[WHAT THE TASK ASKS]:
Once you find the line with "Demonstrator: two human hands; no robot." in the entries below, return exactly every line from it through the line with "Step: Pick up".

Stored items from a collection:
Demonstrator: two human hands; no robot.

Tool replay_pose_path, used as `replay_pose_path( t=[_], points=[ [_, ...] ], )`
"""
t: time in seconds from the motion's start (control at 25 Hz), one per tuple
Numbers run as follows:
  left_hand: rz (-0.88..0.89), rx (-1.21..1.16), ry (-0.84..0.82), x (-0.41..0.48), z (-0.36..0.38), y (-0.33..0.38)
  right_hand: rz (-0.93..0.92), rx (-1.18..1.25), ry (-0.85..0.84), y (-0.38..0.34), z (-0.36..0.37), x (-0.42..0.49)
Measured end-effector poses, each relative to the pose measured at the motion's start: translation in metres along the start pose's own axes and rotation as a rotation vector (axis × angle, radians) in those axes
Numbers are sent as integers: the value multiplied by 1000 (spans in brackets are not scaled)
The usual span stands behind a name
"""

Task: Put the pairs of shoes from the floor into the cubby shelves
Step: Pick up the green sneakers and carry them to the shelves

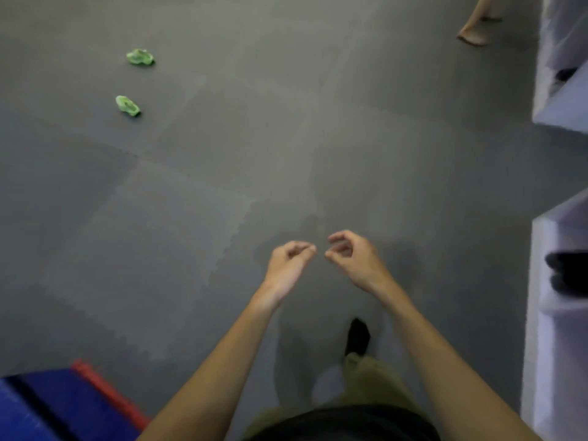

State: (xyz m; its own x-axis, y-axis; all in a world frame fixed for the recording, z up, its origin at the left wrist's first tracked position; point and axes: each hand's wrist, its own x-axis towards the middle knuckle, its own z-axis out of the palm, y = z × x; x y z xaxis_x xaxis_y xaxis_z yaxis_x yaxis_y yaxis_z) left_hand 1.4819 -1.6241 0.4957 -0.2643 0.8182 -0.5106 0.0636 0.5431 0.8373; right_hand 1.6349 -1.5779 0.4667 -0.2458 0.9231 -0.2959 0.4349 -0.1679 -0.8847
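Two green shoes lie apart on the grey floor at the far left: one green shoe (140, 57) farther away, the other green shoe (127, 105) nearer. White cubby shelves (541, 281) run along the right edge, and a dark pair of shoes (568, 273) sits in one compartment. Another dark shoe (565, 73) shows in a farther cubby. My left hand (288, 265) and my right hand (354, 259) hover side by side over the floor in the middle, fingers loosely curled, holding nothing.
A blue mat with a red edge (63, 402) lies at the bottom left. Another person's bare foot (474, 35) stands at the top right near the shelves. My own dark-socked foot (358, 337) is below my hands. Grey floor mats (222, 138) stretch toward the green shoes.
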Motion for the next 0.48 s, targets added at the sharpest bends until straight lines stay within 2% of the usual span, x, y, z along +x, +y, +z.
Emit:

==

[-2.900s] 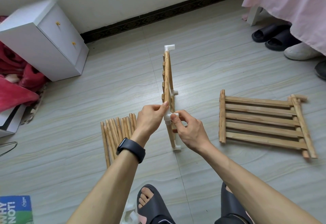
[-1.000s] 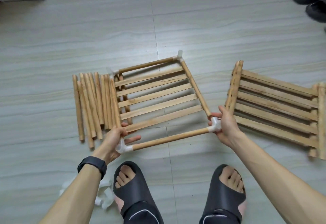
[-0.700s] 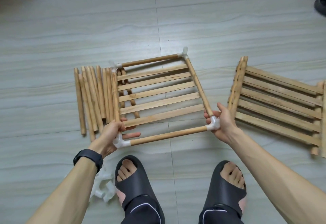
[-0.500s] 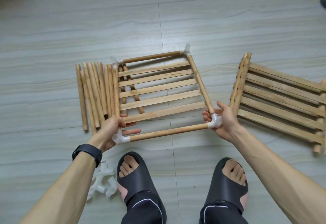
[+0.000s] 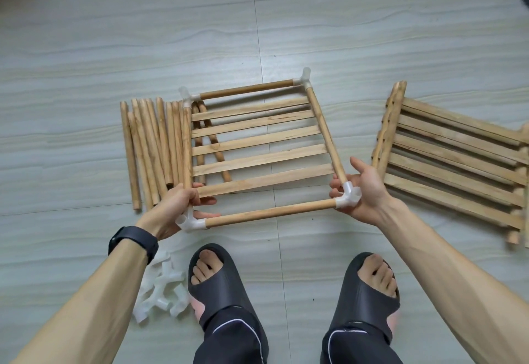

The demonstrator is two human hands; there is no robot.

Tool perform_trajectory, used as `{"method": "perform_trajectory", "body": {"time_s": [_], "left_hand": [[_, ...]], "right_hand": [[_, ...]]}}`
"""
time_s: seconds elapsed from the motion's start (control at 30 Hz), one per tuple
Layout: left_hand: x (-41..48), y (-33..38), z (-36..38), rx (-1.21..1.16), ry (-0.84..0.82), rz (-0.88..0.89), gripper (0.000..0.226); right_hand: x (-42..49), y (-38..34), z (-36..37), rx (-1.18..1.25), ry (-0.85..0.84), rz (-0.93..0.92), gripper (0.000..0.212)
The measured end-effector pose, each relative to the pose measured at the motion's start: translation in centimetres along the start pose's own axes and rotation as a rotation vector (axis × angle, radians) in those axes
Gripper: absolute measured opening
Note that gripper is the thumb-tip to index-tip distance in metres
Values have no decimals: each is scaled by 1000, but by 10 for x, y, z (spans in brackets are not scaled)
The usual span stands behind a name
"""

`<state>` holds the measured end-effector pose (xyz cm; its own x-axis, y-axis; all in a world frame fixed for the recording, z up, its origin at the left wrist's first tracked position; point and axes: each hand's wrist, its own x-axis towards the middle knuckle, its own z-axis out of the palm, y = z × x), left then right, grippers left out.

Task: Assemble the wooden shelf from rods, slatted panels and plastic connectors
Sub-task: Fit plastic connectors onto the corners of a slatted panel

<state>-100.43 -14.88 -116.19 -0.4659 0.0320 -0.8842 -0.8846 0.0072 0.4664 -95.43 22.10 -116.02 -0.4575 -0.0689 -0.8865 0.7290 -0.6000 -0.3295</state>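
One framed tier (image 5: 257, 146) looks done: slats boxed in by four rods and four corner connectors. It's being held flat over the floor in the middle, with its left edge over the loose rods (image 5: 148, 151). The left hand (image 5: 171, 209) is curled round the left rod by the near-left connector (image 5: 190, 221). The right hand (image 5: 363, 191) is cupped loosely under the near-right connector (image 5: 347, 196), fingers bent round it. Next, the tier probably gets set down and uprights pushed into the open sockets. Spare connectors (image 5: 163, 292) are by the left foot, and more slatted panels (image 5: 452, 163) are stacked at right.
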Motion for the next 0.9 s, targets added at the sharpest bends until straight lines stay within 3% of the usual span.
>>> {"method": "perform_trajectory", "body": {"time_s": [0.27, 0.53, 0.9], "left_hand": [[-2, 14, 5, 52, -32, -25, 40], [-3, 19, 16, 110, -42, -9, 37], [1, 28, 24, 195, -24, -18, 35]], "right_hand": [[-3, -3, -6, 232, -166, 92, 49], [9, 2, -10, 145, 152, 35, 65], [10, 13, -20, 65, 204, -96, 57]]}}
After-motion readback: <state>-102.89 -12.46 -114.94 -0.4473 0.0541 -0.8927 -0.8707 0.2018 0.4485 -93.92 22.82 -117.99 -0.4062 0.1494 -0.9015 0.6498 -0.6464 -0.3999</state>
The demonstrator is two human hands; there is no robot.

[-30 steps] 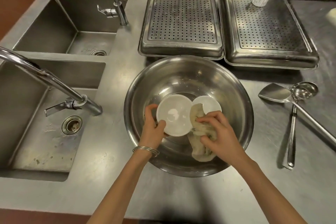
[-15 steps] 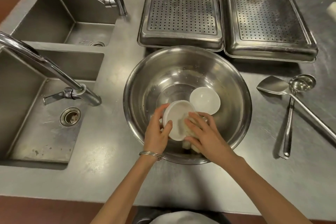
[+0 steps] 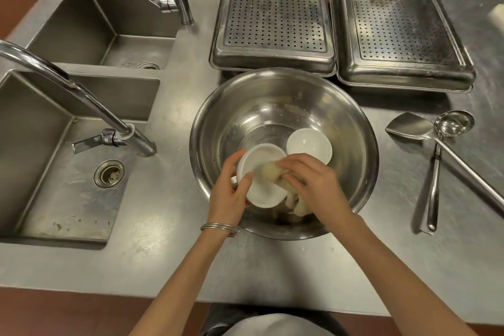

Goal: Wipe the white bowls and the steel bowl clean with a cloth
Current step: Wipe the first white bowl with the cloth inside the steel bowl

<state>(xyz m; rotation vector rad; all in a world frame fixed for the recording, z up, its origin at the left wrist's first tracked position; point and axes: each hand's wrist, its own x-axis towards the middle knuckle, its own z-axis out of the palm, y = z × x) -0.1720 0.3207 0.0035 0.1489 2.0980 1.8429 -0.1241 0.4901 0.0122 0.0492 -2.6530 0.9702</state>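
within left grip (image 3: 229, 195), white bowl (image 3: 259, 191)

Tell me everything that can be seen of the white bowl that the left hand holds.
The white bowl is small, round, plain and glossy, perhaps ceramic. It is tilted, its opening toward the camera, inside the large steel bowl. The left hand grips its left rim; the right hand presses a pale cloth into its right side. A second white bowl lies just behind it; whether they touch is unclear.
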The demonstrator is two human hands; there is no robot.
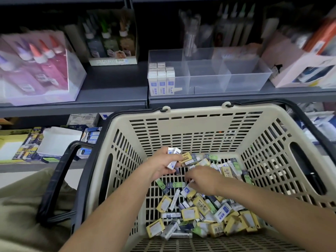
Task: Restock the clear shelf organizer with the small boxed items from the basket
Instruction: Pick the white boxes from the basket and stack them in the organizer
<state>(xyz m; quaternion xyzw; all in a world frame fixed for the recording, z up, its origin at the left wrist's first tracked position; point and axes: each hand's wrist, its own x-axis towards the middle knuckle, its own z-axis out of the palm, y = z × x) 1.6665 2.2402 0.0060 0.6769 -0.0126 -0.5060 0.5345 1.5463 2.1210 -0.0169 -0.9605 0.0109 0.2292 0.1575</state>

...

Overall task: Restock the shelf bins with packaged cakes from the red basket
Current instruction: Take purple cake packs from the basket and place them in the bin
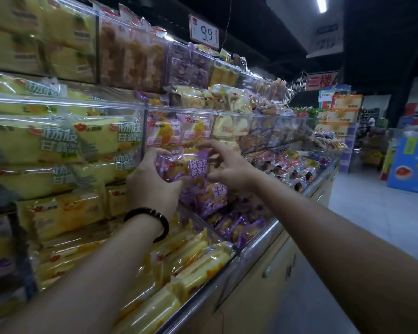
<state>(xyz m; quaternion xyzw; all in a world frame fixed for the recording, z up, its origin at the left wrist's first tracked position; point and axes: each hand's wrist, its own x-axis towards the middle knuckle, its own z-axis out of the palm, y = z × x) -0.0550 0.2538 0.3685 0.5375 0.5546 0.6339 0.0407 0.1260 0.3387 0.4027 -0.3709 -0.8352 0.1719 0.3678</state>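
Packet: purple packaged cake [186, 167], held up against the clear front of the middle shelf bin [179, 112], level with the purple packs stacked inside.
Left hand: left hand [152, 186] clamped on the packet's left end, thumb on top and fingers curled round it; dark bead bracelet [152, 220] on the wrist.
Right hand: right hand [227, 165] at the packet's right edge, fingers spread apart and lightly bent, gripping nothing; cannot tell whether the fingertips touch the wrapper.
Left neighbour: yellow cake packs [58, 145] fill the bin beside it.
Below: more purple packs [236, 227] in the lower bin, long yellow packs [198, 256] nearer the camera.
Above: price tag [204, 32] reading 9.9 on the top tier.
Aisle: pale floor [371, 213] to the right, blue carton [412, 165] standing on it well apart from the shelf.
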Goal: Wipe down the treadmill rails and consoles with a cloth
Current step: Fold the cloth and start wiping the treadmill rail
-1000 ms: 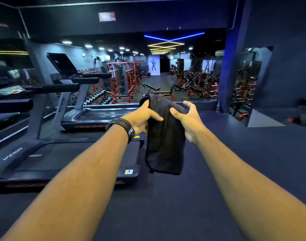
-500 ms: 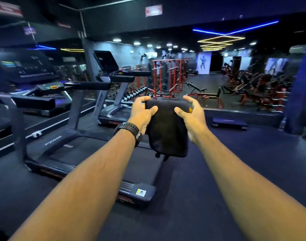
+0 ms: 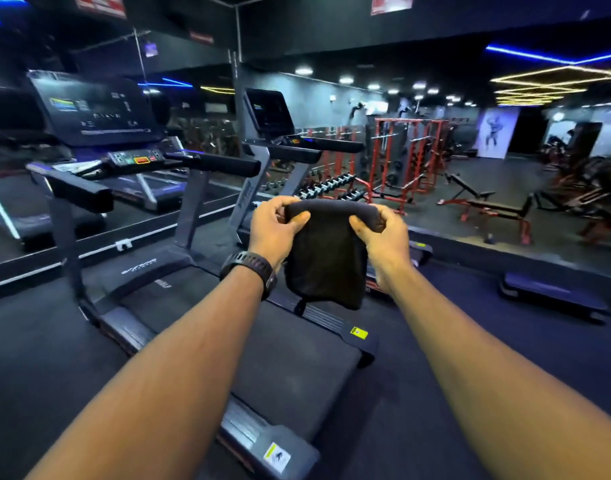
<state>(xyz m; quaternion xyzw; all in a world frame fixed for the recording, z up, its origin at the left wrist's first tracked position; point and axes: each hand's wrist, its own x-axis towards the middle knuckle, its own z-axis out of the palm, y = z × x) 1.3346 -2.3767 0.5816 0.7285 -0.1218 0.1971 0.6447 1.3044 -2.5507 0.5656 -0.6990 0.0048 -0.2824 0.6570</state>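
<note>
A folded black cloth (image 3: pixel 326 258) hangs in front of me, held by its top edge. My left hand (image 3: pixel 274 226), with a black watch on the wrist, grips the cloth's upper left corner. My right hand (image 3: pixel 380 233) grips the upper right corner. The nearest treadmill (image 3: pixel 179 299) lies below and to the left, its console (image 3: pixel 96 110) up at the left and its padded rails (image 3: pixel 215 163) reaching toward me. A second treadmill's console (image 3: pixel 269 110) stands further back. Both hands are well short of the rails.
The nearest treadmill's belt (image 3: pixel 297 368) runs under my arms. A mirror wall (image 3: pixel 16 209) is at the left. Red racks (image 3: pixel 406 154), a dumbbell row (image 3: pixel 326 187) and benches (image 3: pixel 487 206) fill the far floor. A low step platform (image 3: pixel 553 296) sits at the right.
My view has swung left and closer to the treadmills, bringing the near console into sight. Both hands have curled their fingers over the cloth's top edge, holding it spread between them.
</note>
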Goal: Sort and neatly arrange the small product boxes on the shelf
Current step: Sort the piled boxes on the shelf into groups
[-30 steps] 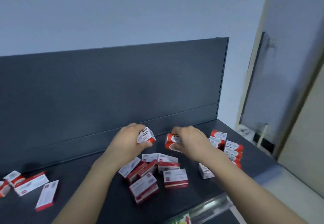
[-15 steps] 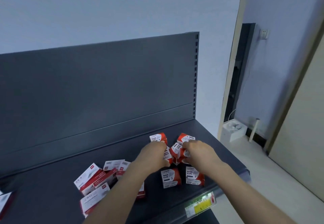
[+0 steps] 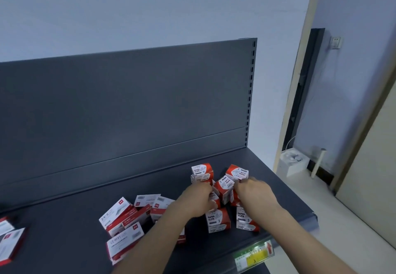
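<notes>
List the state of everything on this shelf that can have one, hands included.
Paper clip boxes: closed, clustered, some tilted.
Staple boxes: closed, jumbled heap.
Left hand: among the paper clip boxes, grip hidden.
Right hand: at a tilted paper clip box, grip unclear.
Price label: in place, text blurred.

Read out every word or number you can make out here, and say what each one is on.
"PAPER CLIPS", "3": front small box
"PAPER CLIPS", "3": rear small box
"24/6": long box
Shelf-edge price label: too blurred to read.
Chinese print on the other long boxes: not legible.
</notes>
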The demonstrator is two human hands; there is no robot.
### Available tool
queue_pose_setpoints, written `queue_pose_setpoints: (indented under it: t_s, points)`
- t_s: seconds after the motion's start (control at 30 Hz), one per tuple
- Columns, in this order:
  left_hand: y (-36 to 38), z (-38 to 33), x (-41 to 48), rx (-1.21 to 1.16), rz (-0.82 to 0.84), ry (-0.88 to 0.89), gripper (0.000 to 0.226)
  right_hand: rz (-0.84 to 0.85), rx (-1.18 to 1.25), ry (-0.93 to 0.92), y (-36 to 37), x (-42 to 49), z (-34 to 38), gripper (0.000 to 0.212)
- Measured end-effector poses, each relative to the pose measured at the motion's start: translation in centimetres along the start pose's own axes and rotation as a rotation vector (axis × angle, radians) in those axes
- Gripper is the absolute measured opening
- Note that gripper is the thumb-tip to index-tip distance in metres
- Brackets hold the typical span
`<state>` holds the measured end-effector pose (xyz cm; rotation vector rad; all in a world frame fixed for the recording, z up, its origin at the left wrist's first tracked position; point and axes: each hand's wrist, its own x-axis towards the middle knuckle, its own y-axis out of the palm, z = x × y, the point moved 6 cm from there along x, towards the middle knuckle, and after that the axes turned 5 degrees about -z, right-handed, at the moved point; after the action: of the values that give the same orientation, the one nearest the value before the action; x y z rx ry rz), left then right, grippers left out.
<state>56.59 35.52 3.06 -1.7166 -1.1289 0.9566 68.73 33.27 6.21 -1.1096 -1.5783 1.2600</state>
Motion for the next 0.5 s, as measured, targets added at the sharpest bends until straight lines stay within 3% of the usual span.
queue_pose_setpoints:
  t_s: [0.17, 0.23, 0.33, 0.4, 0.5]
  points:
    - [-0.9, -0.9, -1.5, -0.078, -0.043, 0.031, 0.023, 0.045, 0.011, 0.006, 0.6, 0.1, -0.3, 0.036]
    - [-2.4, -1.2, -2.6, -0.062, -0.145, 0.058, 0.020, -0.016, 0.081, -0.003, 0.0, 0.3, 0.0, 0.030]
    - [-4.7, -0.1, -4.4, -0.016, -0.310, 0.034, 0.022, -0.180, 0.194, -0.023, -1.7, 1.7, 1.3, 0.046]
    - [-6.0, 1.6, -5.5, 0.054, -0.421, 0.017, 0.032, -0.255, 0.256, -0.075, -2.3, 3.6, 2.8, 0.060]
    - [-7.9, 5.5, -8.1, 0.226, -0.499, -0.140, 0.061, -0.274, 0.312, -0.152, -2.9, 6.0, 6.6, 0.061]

[WRITTEN REPLY]:
Demonstrator: two human hands; no robot.

Tool replay_pose_path, used as `replay_pose_path( t=[_], points=[ [_, ...] ], )`
"""
t: time in seconds from the motion's start (control at 25 Hz), one per tuple
Numbers run as follows:
  left_hand: rz (-0.88..0.89), rx (-1.21..1.16), ry (-0.84..0.82), x (-0.41..0.48), z (-0.36..0.38), y (-0.33..0.38)
  right_hand: rz (-0.93..0.92), rx (-1.18..1.25), ry (-0.85..0.84), y (-0.38..0.34), z (-0.36..0.37), x (-0.42..0.49)
Measured end-effector poses, each relative to the pose measured at the motion's start: translation in metres along the start pose's own axes and rotation as a rotation vector (axis × angle, radians) in those axes
Numbers are sent as integers: the value multiplied by 1000 (spans in brackets are not scaled)
The usual span stands behind a name
"""

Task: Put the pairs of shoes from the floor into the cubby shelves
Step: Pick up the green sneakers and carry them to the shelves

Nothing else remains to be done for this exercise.